▶ EXERCISE
What is wanted is an exact copy of the lines from the top of the listing through the line containing "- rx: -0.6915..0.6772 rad".

-- DATASET EXCERPT follows --

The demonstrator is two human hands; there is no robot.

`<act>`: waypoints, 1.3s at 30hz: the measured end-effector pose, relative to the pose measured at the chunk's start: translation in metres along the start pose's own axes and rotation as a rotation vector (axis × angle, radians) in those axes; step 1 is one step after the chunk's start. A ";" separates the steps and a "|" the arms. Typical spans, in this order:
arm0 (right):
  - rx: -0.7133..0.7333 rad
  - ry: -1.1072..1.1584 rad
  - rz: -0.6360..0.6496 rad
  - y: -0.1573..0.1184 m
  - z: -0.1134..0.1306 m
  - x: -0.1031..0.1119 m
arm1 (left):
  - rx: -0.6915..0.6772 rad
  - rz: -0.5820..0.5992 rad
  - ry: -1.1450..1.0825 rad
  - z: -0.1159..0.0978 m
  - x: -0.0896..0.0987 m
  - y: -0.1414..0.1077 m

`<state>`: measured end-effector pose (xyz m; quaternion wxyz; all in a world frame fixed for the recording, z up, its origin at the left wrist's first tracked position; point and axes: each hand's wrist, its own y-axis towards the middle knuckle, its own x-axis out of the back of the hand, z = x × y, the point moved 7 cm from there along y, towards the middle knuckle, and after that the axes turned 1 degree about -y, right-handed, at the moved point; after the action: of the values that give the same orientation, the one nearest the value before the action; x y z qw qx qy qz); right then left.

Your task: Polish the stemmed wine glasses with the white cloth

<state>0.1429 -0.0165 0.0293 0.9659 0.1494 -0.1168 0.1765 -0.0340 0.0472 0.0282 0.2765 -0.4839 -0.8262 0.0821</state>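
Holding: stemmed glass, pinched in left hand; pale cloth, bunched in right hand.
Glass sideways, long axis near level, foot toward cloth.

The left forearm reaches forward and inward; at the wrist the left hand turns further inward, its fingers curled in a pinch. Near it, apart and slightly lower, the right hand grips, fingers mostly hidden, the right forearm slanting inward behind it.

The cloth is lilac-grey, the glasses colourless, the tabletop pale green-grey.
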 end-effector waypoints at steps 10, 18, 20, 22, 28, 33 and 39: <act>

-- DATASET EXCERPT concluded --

▶ COMPLETED EXERCISE
The demonstrator is two human hands; there is no robot.

`<act>`: waypoints, 1.3s at 30hz: the measured end-effector pose, relative to the pose measured at the chunk's start: translation in metres along the start pose's own axes and rotation as a rotation vector (axis × angle, radians) in those axes; step 1 is one step after the chunk's start. A ";" separates the steps and a "|" the arms. Typical spans, in this order:
arm0 (right):
  - rx: -0.7133..0.7333 rad
  - ry: -1.1072..1.1584 rad
  - rz: -0.6360..0.6496 rad
  - y: -0.1573..0.1184 m
  - z: -0.1134..0.1306 m
  - x: -0.1031..0.1119 m
arm1 (left):
  - rx: -0.6915..0.6772 rad

The required answer is now complete.